_What to work on_. Lift out all lines below that contain "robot".

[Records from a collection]
◆ ◆ ◆ ◆ ◆
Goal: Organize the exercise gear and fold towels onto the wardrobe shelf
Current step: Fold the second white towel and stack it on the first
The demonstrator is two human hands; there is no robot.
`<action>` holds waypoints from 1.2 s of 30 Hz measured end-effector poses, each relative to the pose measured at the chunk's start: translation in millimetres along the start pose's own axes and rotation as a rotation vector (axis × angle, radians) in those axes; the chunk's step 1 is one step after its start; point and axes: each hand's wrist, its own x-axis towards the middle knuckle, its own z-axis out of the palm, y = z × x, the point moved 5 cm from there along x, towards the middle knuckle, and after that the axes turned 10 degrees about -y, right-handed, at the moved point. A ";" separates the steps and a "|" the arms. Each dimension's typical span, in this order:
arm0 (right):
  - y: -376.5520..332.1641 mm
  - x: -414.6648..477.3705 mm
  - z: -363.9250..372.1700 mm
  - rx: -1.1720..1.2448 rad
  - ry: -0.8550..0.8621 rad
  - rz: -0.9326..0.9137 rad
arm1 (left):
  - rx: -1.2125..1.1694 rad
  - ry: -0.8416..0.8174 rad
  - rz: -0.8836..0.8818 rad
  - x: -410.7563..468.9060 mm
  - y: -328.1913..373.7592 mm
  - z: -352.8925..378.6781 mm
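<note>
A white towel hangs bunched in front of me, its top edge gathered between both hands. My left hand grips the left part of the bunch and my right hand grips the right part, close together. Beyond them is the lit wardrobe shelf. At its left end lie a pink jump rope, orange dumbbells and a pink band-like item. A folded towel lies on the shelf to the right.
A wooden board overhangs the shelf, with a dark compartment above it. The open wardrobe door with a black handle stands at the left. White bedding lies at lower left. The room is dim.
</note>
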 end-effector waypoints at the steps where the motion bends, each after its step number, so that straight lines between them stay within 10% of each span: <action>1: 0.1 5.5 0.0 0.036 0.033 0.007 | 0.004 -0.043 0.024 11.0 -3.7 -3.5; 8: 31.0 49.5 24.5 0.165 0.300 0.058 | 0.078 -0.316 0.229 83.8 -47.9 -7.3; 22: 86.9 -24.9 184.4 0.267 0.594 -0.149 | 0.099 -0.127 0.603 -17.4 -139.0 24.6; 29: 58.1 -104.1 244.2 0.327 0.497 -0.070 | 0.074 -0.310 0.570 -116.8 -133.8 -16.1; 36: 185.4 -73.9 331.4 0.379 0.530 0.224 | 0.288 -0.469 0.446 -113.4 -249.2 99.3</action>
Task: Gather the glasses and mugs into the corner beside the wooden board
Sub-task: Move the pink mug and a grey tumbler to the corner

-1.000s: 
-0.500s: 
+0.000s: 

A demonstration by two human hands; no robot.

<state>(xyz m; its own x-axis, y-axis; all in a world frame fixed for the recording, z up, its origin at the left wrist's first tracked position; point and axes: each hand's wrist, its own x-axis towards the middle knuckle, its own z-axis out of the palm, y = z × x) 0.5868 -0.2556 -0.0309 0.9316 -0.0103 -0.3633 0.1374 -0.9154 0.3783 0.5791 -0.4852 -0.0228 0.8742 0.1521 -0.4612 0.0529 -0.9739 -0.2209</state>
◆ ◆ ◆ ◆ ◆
_Solved exercise_.
The demonstrator is two human hands; there is no robot.
A demonstration by two human hands; no robot.

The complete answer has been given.